Your role
Dialpad’s AI Engineering organization is responsible for building and maintaining customer-facing AI features at scale across all of our cloud-native products and services. Every day, millions of users worldwide leverage our technology to communicate effectively and efficiently.
Dialpad's Agentic Runtime team owns the infrastructure and execution engine that runs AI agents at scale across Dialpad's core product modalities — including voice, messaging, video, and digital engagement. From multi-step task orchestration and tool execution to real-time context management and agent memory, our team builds the foundational platform that powers Dialpad's next-generation intelligent, autonomous experiences. Our teams are highly collaborative and comprise cross-disciplinary professionals, including Product Managers, QA Specialists, and Engineers specializing in Distributed Systems, ML Infrastructure, and Platform Engineering.
This position reports to the Engineering Manager, who is based in Kitchener, CA, and has the opportunity to be based in our Buenos Aires, Argentina office.
What you’ll do
- Contribute to the design, development, and maintenance of agentic runtime systems, including agent orchestration, tool execution pipelines, and multi-step reasoning loops.
- Build and optimize core runtime components, including task planners, action dispatchers, memory managers, and context window management systems.
- Work on agent coordination techniques, including dynamic tool selection, parallel agent execution, state management, and result aggregation across multi-agent workflows.
- Maintain and enhance highly scalable agentic platforms with a focus on low-latency execution, cost efficiency, and deterministic behavior.
- Ensure high availability, reliability, and fault tolerance in agent runtime services, including graceful degradation when LLM or tool calls fail.
- Collaborate with cross-functional teams — including ML researchers, product, and platform engineers — to translate agentic product requirements into robust runtime infrastructure.

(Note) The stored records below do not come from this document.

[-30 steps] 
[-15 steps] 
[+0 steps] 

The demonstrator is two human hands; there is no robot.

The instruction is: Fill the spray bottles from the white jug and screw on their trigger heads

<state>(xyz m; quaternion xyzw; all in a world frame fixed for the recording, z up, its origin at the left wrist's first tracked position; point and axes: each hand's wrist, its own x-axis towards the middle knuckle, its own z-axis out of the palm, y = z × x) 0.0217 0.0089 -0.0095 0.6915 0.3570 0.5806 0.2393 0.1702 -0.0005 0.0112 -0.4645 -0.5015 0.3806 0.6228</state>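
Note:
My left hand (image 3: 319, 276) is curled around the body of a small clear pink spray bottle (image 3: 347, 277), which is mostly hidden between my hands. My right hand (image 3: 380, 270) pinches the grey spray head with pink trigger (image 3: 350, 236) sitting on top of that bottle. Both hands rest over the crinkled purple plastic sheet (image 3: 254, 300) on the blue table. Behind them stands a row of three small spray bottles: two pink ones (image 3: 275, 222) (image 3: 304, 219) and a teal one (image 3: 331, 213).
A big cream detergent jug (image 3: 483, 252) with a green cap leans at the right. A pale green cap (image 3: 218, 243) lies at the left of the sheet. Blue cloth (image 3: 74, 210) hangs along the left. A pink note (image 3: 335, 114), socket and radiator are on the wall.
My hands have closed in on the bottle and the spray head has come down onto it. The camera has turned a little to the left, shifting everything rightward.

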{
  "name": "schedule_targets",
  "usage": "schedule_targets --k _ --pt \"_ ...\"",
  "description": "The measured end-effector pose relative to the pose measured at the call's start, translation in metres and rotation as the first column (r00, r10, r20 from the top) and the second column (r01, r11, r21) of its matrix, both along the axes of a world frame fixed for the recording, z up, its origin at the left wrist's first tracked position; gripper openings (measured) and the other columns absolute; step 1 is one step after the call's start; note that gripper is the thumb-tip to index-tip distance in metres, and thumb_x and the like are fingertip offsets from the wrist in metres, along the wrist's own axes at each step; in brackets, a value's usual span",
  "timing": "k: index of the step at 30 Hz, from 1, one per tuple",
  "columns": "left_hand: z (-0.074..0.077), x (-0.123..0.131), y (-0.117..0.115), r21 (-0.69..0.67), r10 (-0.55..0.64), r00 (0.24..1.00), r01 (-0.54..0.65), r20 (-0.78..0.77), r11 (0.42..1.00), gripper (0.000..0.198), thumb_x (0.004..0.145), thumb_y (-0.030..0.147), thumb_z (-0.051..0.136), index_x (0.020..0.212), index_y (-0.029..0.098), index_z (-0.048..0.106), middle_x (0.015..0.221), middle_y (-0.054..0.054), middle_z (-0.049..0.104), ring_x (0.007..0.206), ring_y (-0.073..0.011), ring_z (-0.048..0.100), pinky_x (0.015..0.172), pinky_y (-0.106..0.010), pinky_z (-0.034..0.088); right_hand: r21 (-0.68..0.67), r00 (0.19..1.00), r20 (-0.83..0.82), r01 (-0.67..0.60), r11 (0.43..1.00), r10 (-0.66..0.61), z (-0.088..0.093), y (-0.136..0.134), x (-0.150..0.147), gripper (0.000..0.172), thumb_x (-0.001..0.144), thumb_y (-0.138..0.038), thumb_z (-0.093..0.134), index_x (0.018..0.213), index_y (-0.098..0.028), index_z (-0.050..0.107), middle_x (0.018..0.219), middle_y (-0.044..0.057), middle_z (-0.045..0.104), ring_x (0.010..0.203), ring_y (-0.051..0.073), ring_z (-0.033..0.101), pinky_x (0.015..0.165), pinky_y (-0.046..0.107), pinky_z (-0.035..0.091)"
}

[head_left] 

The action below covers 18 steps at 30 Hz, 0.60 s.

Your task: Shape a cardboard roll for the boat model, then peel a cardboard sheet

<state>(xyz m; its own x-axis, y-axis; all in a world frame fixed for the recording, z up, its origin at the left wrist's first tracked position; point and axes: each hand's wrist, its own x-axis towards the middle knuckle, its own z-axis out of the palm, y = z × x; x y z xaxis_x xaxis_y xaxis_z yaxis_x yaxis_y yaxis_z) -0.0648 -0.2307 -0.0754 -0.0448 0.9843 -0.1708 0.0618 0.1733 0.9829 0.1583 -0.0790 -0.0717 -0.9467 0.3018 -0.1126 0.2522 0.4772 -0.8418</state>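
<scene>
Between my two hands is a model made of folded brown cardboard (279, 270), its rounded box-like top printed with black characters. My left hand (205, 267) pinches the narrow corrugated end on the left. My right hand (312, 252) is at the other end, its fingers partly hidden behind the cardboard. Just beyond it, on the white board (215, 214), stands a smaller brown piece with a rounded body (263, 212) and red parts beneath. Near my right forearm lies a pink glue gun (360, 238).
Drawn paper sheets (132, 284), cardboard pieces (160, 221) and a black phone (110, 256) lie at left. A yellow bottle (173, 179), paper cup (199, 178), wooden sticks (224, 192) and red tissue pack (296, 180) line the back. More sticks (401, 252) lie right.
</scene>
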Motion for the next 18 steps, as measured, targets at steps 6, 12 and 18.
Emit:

- Develop and optimize real-time distributed systems, microservices, and event-driven architectures powering agentic task execution.
- Design and implement sandboxed execution environments for safe agent use of tools, code execution, and external API calls.
- Implement and maintain monitoring, alerting, and performance metrics covering agent run success rates, token consumption, latency, and cost attribution.
- Evaluate and integrate emerging agentic frameworks, LLM APIs, and tooling ecosystems to continuously improve platform capabilities.
- Write clean, modular, and well-tested code while following best engineering practices in a rapidly evolving problem space.
- Participate in code reviews to ensure the quality, maintainability, and scalability of runtime components.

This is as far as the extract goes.